煙草

 ポケットから一本の煙草とライターを取り出し、口に咥えて火をつける。息を吸い込めば、もう慣れてしまった甘い味が広がった。それから口に咥えた煙草を手に取り息を吐けば、煙は空中を漂っては消える。


「寒みい」


 煙草を吹かし、少しばかり凍りついた道を歩きながら独りそう呟く。その言葉は、煙のように人知れず消えていった。

 特にすることもなく、ただ煙草を吹かしていると、ぽつんと建てられたコンビニが視界に映る。うん、腹も空いたし何か買おう。入り口前に置かれた灰皿に、煙草を潰して放り投げてから店内に入った。瞬間、暖かい風が全身を包み込む。外と店内の寒暖差を感じながら、パンコーナーへ足を進める。目的地に着いてから足を止め、適当に目についた物を取って、ついでに近くにあった暖かい飲み物にも手を伸ばした。
 それらをレジに持って行けば、店員はにこにこと笑顔を作り「いらっしゃいませ」と言って会計を始める。


「330円です」


 店員の口から溢れた値段を聞いて、お釣りが出ないように小銭を出す。「丁度お預かりします」店員のそんな言葉を最後に、俺はコンビニを抜け出した。

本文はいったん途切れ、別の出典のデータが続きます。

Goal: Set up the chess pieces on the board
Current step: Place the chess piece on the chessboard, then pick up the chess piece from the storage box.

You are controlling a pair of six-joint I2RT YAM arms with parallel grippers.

 外に出れば、再び寒気が俺を襲ってくる。寒さを紛らわせるために、買ったばかりの飲み物を袋から取り出す。どうやら買ったものはミルクティーだったようだ。キャップを開け、それを口に流し込む。煙草とは違う甘さが口に広がった。まあ、悪くはない。キャップを閉め、ミルクティーを袋に戻してから、家にでも帰ろうと歩き出す。
 その時、目の前に人が現れた。その人というのは、俺が通う学校の制服で。しかも、何度か見たことのある顔で。相手もこちらに気づいたのか、軽く頭を下げてきた。これは無視できないなと、こちらも頭を下げる。そして気分で話しをすることにした。


「珍しいな、佐宮と会うなんて」


 そう言うと「あっ、うん。そうだね」と、か細い声が聞こえた。佐宮京子。隣のクラス、2年D組の女子生徒。友人の吉野曰く、病弱で色白で儚くてお嬢様で清楚な女の子。大人しく控えめで、現代文のテストでは毎回ランキング上位、正に文学少女という感じ。と、友人の吉野は語っている。


「えっと、北上くんは、なんで……」
「ああ、適当に歩いてたらここに来ただけ。佐宮、この辺に住んでるの?」


 佐宮の問いに答えてから、佐宮に問い返す。佐宮は少し頷いてから、静かに口を開いた。


「すぐ、そこかな。……あっ、ごめんなさい。そろそろ家に帰らないと……」
「そうか。引き止めて悪かったな、それじゃあ」


 そう言って佐宮に背を向けると、「北上くん」と声を掛けられた。振り向くと、佐宮はメモ帳とペンを手に持ち何やら書き込んでいる。そしてメモ帳から一枚の紙を剥がし、手にぶら下げていたコンビニ袋に入れて、それを俺に差し出してきた。訳も分からず受け取る。佐宮、と声を掛けるよりも先に、佐宮は「じゃあね」と走り去ってしまった。一体なんだって言うんだ。
 袋を覗くと、中には綺麗に折られた紙と消臭スプレーが入っている。最初に紙を取って広げれば、そこにはご丁寧な字で書かれていた。


『制服に煙草の臭い残ってるよ。』


 そんなことは知っている。溜息を一つ吐いてから紙を綺麗に折り直し、コンビニ袋に戻す。
 明日はもっと寒くなりそうだ。そう思うと、なんだか腹が立ってきて。
 ポケットに手を突っ込んで、煙草とライターを取り出した。